Eventually, they dredged up Bunny, who was just about the opposite of busy, so early in the fall, and convinced him to come along on the trip. Sandy and Tooth begged off, because unlike the other three, they couldn't afford to take a night off so easily. Bunny was... Jack got the feeling that Bunny still hated him. If it weren't for that animosity, Jack might have gone to ask Bunny about the other ice spirits, but... Even now, the giant rabbit watched him with a lack of trust that _hurt_. "Yo, mate, I don't think anybody's home," Bunny said, nose wiggling as he sought the scents in the air. He sneezed, hard. "It's nothin' but a dust trap now, I figure. And while the magic may be gone, I still don't like the feel of this place. Can we be done yet?" 

"Hey, check this out," commented Jack, hovering over what looked a little like the torn remnants Pitch Black's robes. A black, viscous liquid oozed out from beneath them, and Jack lifted them with the end of his crook, not wanting to touch them with his bare hands. The liquid dripped slowly from the cloth, and the frost wight pulled a face at it. In the gooey mess left on the floor, something that looked almost like human bones remained. "Eyew," he said, pointing the robes at Bunny. "I think I found Pitch Black." 

The look on the rabbit's face was priceless. So was the way he gagged. "Aw, man, put that down! You don't know where it's been!" 

"Down here, melting?" Jack guessed, but dislodged the gooey robes from the end of his staff anyway. It was pretty gross, and he didn't want to become infected somehow. The excursion left them confused, and in North's case, troubled. Jack put it from his mind, mostly because, if North's worries were founded, the rest of the guardians were sure to find out. Anything that could harm the children was their enemy, he supposed, and while he thought on a smaller scale than the others, he did recognize that things had a tendency, if ignored, to escalate from small to large scale. He wondered what that meant, that they were ignoring what had happened to the other ice spirits?


	3. Chapter Two: Snow

**Summary for the Chapter:**

> In which global warming is a thing, and Jack does North a favor.

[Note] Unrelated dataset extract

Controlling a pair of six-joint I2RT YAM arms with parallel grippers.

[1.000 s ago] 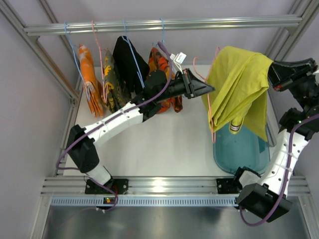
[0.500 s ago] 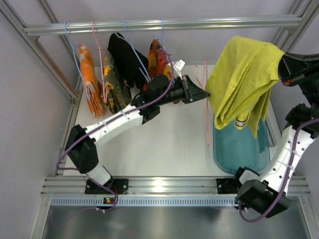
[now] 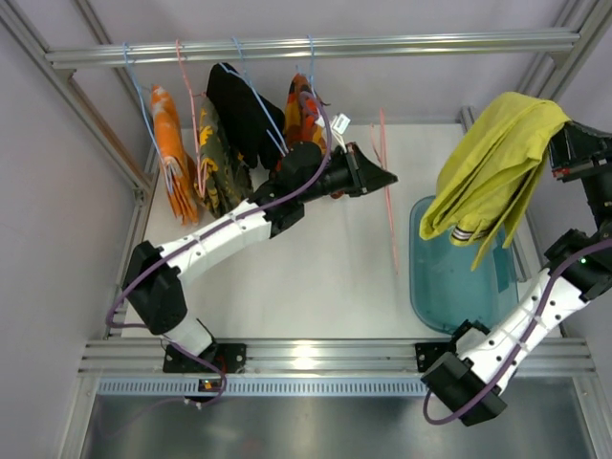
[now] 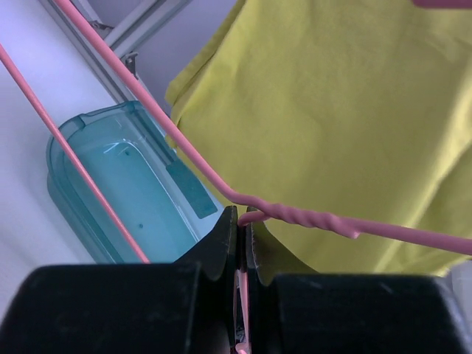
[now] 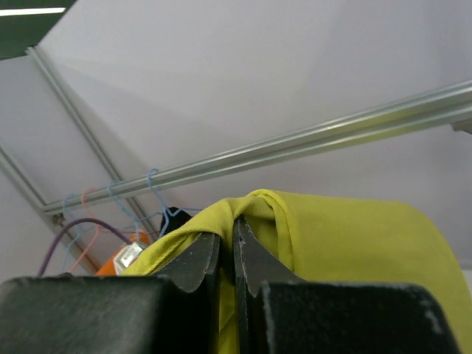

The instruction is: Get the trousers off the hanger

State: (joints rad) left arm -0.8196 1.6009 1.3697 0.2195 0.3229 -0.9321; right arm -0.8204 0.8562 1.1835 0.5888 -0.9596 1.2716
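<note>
Yellow trousers (image 3: pixel 497 163) hang from right gripper (image 5: pixel 236 225), apparently clear of hanger (image 3: pixel 387 191).

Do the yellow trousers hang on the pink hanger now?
No, the trousers hang from the right gripper, apart from the pink hanger that the left gripper holds.

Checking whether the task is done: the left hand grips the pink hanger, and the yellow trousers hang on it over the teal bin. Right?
Not quite. The left hand grips the pink hanger, but the yellow trousers are off it: the right hand holds them apart from it, over the teal bin. The top external view shows the gap.
</note>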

**Notes for the Chapter:**

> the first hints of Jackrabbit :)

Global warming was a thing. Icecaps shrank, but just as often, glacial expansion would occur, and the world would grow cooler for a while. It was a cycle, just like any other. Years passed, hot weather patterns becoming the global norm. Drought affected large parts of the world, and Jack found himself restricted to the more extreme ends of the world, even at the height of winter. He hadn't seen another ice or snow spirit in years, but he continued to do as he always did, hoping that someone would tell him to do something else, something more. 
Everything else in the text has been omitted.